Task to complete: Give back all the data exactly as it was written.

Data below:

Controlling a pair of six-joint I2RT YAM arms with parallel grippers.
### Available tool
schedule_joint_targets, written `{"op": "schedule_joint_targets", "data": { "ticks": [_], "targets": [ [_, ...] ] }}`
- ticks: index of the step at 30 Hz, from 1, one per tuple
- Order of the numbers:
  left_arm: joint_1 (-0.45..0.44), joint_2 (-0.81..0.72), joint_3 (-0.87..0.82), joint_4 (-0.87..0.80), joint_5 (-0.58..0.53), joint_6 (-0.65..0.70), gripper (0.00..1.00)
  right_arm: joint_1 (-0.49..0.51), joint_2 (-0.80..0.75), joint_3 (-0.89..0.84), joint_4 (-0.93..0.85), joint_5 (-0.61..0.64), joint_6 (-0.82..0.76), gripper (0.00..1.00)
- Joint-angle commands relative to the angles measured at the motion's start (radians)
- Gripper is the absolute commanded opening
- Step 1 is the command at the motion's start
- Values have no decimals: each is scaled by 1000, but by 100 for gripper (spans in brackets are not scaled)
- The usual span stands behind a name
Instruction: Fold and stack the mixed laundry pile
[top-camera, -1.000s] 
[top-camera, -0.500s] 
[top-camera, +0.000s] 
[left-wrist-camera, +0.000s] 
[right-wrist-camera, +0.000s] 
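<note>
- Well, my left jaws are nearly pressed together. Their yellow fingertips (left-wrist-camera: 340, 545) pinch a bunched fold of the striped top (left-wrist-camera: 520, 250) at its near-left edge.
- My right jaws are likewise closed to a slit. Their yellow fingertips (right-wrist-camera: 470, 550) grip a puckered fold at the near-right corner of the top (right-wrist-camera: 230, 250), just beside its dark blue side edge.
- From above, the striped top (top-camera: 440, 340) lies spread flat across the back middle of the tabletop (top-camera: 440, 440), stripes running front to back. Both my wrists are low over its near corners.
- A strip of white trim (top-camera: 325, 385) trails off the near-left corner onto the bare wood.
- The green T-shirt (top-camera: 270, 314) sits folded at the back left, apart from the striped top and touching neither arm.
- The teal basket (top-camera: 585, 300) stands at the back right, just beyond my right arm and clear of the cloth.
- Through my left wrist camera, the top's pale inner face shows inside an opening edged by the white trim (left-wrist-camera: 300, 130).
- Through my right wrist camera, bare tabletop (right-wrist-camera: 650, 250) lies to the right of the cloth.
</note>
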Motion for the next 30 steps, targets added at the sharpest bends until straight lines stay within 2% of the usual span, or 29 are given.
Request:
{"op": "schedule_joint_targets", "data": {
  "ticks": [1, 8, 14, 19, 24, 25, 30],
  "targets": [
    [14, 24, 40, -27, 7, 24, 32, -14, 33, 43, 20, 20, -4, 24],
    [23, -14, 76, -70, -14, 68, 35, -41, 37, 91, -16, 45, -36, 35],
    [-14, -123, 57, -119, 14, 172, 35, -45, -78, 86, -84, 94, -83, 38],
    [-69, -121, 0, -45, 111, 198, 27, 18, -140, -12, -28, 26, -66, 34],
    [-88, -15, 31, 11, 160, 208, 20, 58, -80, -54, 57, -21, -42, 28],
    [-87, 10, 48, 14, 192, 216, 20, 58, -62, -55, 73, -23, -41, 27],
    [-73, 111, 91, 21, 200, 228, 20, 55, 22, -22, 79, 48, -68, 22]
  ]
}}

Solved exercise:
Controlling a pair of six-joint I2RT YAM arms with parallel grippers.
### Available tool
schedule_joint_targets, written `{"op": "schedule_joint_targets", "data": { "ticks": [_], "targets": [ [_, ...] ] }}`
- ticks: index of the step at 30 Hz, from 1, one per tuple
- Order of the numbers:
  left_arm: joint_1 (-0.45..0.44), joint_2 (-0.81..0.72), joint_3 (-0.87..0.82), joint_4 (-0.87..0.80), joint_5 (-0.58..0.53), joint_6 (-0.65..0.70), gripper (0.00..1.00)
  right_arm: joint_1 (-0.49..0.51), joint_2 (-0.80..0.75), joint_3 (-0.89..0.84), joint_4 (-0.93..0.85), joint_5 (-0.61..0.64), joint_6 (-0.82..0.76), gripper (0.00..1.00)
- Joint-angle commands relative to the angles measured at the motion's start (radians)
- Gripper is the absolute commanded opening
- Step 1 is the command at the motion's start
- Values have no decimals: each is scaled by 1000, but by 100 for gripper (spans in brackets are not scaled)
- The usual span stands behind a name
Instruction: Fold and stack the mixed laundry pile
[top-camera, -1.000s] 
[top-camera, -0.500s] 
[top-camera, +0.000s] 
[left-wrist-camera, +0.000s] 
[right-wrist-camera, +0.000s] 
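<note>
- Well, my left jaws are nearly pressed together. Their yellow fingertips (left-wrist-camera: 340, 545) pinch a bunched fold of the striped top (left-wrist-camera: 520, 250) at its near-left edge.
- My right jaws are likewise closed to a slit. Their yellow fingertips (right-wrist-camera: 470, 550) grip a puckered fold at the near-right corner of the top (right-wrist-camera: 230, 250), just beside its dark blue side edge.
- From above, the striped top (top-camera: 440, 340) lies spread flat across the back middle of the tabletop (top-camera: 440, 440), stripes running front to back. Both my wrists are low over its near corners.
- A strip of white trim (top-camera: 325, 385) trails off the near-left corner onto the bare wood.
- The green T-shirt (top-camera: 270, 314) sits folded at the back left, apart from the striped top and touching neither arm.
- The teal basket (top-camera: 585, 300) stands at the back right, just beyond my right arm and clear of the cloth.
- Through my left wrist camera, the top's pale inner face shows inside an opening edged by the white trim (left-wrist-camera: 300, 130).
- Through my right wrist camera, bare tabletop (right-wrist-camera: 650, 250) lies to the right of the cloth.
</note>
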Motion for the next 30 steps, targets added at the sharpest bends until straight lines stay within 2% of the usual span, or 29 are given.
Request:
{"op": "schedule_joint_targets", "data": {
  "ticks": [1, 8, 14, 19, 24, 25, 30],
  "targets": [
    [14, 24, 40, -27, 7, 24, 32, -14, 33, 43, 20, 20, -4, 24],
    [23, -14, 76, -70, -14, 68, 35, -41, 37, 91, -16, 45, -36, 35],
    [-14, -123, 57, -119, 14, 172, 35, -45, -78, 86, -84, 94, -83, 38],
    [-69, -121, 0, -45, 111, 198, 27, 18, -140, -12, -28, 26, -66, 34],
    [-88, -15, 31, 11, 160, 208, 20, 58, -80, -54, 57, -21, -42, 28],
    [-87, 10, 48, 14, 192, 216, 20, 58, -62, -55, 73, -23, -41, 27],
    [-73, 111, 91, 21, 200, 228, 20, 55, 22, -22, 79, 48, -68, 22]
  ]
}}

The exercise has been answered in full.